-- Opening Marker --

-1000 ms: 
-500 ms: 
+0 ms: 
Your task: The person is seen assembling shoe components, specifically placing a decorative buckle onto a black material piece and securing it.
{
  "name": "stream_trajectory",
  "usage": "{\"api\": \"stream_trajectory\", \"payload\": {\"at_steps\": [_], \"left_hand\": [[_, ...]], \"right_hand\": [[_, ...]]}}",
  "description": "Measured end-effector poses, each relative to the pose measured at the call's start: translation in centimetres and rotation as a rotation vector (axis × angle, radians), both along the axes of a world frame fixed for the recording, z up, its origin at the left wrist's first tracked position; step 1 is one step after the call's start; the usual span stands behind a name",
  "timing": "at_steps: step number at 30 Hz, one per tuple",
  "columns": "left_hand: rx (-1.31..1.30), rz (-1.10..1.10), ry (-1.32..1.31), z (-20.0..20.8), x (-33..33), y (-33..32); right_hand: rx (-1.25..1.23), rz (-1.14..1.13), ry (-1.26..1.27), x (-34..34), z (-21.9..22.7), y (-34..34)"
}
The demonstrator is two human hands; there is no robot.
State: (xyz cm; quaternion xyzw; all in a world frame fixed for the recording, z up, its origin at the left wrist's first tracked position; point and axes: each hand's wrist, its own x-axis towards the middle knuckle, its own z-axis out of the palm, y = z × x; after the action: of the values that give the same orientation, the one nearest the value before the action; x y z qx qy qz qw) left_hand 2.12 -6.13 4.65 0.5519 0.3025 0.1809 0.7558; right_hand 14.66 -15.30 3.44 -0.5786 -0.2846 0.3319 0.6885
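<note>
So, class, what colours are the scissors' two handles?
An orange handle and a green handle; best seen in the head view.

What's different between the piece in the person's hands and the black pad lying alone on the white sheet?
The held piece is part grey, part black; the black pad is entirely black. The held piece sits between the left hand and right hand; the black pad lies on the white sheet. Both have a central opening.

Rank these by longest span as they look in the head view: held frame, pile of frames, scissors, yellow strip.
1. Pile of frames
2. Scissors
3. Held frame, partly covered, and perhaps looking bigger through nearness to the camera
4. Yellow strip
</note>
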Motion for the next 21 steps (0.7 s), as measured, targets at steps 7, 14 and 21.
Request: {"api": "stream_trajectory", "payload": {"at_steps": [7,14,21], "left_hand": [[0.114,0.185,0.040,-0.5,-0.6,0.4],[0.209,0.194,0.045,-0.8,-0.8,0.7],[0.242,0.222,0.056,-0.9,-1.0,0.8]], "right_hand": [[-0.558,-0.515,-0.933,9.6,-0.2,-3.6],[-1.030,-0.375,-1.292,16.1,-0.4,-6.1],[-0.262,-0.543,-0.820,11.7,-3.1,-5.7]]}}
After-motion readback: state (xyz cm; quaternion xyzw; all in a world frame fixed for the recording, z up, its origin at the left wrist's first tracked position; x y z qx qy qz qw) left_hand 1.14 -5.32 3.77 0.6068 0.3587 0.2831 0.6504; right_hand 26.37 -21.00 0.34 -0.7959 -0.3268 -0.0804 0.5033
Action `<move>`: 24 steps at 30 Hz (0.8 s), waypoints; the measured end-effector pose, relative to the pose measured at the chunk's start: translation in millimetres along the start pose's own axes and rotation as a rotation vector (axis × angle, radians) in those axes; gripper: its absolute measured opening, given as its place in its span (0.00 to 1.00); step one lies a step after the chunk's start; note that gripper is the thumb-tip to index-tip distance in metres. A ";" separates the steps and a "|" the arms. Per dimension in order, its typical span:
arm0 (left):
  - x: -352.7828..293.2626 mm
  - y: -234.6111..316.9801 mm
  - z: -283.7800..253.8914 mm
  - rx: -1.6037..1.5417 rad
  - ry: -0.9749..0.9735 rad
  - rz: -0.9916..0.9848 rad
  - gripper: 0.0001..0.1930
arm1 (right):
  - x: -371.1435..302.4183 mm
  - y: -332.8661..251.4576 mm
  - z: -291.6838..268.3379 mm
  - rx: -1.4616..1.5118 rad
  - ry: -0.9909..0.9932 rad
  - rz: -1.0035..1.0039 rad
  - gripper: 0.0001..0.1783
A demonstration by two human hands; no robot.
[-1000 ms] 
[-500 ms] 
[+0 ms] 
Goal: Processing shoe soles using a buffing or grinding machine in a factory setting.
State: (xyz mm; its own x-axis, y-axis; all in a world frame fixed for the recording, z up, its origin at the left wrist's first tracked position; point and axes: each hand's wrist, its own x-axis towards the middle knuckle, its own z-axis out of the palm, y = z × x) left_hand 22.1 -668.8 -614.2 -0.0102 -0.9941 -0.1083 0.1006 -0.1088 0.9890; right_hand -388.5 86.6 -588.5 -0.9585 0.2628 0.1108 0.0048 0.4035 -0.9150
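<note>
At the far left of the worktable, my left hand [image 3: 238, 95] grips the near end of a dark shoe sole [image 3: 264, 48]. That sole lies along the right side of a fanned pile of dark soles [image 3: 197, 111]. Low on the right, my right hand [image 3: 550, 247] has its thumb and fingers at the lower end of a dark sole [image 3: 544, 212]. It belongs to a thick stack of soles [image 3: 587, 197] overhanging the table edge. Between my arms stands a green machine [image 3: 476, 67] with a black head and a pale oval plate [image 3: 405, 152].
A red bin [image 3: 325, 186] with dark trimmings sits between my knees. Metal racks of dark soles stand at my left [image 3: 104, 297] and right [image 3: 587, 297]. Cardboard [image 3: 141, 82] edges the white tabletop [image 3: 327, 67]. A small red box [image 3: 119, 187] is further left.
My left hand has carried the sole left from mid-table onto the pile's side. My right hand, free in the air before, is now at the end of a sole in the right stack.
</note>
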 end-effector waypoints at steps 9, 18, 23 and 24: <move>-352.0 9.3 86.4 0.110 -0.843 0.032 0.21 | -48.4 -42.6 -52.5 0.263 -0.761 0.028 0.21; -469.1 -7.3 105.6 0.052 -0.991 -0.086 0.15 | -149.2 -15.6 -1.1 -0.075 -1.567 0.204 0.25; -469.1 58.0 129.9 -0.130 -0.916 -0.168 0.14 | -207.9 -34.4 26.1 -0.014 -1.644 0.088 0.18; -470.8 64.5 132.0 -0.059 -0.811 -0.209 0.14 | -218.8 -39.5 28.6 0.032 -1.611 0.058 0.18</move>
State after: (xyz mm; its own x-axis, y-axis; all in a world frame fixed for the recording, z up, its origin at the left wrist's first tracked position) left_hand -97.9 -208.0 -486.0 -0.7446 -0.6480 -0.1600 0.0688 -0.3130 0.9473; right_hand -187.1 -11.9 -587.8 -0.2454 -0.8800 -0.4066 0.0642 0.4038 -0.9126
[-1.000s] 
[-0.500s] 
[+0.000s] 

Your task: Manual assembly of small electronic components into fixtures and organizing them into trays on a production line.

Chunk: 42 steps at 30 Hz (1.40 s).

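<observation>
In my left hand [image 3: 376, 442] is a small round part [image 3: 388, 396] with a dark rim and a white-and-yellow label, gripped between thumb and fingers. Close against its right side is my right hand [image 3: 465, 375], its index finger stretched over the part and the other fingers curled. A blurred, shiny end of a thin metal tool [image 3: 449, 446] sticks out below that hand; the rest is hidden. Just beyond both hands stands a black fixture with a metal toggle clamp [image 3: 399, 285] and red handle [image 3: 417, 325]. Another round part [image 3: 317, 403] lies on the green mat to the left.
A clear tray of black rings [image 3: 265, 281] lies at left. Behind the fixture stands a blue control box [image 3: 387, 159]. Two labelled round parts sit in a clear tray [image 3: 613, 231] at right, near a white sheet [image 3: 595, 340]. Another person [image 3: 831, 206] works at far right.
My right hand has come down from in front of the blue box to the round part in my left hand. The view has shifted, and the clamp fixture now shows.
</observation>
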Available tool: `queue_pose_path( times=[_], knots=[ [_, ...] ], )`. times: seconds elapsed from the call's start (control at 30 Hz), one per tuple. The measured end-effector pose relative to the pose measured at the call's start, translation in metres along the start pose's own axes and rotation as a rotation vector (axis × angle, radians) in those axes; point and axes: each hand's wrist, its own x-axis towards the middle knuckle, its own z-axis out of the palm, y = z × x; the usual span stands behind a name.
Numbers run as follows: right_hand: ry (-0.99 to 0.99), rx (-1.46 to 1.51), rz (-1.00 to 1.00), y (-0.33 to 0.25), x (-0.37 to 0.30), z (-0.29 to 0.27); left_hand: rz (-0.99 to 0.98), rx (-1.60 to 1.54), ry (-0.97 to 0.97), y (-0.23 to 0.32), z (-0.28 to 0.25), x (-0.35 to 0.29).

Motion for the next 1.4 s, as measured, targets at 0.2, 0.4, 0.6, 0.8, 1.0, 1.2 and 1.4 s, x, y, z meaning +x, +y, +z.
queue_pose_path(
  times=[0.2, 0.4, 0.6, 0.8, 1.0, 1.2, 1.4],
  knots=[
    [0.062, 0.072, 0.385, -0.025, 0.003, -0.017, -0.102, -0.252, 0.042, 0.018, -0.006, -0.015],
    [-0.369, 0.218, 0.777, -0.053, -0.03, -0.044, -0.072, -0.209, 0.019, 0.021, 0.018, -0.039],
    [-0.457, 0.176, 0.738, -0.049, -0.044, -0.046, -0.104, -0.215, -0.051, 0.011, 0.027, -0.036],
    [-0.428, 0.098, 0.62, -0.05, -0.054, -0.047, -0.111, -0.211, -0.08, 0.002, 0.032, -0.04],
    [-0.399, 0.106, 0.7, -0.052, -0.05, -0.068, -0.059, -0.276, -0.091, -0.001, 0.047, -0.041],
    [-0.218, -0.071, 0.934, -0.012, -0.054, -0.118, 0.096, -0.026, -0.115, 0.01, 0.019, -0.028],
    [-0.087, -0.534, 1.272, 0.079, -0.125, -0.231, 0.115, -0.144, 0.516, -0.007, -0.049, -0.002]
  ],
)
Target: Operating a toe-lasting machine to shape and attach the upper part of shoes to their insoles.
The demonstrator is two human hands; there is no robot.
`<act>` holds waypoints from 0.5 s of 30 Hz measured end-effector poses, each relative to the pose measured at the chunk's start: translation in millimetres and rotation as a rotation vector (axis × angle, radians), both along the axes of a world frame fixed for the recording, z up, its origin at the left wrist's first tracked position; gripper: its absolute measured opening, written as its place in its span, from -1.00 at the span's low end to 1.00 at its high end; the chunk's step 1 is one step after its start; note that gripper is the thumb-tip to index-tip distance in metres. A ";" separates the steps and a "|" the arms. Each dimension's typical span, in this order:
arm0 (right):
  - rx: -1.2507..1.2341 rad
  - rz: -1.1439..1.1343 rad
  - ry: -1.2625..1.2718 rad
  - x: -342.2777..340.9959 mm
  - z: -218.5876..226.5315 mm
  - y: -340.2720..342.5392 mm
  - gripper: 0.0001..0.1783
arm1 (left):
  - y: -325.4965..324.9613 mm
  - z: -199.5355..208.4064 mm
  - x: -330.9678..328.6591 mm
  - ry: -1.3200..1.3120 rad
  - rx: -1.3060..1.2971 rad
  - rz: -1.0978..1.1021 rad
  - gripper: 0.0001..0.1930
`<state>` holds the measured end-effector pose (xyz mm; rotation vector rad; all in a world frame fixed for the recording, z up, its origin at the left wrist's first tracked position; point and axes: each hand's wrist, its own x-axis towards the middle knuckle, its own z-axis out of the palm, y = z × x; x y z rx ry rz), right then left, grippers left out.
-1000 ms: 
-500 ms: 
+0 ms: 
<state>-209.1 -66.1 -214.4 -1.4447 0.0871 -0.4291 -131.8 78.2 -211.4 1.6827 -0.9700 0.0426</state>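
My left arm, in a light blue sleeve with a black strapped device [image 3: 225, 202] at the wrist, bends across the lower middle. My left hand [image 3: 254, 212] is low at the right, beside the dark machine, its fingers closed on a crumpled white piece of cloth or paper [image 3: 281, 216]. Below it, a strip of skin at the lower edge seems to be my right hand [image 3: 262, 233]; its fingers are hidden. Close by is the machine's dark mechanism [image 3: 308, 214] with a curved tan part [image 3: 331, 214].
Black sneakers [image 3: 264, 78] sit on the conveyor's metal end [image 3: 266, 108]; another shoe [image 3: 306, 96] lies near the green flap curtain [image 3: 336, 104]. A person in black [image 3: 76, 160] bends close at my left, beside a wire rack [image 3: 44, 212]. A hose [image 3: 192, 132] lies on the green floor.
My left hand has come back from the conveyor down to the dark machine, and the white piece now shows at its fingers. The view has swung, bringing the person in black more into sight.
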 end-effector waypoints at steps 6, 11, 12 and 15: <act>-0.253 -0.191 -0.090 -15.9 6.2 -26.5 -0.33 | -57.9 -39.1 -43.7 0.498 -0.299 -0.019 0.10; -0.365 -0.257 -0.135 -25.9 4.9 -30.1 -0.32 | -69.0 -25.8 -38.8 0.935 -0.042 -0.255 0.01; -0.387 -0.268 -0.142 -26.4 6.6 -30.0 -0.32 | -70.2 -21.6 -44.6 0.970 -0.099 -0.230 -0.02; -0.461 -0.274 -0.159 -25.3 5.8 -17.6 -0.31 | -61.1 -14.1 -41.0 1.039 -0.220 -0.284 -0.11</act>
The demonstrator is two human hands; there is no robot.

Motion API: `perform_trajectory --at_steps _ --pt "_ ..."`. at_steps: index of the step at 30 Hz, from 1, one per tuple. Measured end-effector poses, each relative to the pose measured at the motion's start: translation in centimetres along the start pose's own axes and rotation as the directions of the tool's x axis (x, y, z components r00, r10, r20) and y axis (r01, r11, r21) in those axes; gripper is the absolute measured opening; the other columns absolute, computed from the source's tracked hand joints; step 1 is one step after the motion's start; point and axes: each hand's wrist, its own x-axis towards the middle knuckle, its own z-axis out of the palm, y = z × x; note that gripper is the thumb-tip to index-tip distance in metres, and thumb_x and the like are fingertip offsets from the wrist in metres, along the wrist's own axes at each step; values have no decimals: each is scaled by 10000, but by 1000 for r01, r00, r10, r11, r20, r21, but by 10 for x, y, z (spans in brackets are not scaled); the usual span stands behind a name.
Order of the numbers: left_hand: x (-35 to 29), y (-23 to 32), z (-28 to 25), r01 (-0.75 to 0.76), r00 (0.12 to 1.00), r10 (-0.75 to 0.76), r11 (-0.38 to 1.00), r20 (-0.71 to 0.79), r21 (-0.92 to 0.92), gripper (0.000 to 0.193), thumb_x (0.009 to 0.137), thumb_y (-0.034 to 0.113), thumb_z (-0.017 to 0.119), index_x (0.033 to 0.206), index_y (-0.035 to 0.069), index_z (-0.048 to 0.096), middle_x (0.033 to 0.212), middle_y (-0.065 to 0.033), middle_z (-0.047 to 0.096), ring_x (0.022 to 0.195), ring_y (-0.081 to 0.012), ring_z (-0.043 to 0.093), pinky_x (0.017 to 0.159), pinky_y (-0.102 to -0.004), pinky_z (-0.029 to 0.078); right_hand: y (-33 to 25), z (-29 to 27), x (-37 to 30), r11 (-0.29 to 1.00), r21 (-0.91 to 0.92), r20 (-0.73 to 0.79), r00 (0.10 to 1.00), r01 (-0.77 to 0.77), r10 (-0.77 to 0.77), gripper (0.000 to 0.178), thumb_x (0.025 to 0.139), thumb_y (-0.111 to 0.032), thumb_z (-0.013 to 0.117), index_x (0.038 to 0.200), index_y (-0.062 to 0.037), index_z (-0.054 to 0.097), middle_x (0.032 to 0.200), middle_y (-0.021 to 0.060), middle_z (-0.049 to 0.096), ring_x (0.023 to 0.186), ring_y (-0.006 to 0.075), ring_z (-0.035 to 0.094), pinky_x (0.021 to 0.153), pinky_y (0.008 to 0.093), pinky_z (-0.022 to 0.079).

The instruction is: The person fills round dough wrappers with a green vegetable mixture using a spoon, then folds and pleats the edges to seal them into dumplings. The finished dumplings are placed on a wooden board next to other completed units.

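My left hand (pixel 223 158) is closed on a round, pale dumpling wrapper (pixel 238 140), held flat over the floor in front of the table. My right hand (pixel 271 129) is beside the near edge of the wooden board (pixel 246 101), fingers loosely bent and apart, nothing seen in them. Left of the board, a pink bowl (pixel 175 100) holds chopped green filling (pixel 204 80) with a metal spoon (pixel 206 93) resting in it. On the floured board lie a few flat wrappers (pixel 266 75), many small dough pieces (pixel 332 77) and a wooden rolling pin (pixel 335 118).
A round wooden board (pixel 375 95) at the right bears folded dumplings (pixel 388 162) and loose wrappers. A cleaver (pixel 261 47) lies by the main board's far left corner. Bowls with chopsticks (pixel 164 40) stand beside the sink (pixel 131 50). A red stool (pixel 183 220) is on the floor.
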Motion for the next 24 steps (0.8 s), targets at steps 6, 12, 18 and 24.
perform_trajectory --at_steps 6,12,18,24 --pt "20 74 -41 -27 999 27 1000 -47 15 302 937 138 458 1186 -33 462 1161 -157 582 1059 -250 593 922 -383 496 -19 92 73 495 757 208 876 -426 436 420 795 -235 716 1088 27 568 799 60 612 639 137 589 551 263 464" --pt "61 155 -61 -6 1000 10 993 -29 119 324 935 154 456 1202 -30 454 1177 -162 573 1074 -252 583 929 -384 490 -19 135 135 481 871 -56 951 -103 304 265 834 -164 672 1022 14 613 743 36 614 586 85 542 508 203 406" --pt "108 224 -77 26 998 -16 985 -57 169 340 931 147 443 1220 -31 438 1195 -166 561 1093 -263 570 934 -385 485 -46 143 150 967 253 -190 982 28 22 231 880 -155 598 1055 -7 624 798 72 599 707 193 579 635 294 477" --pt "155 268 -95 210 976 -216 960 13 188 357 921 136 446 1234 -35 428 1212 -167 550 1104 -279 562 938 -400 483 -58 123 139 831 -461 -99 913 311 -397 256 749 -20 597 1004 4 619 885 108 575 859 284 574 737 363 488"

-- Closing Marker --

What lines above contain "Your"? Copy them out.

Response to this task:
Your task: The person is seen assembling shoe components, specifically placing a decorative buckle onto a black material piece and securing it.
Your task: Manual assembly of small electronic components into fixtures and organizing them into trays on a production line.

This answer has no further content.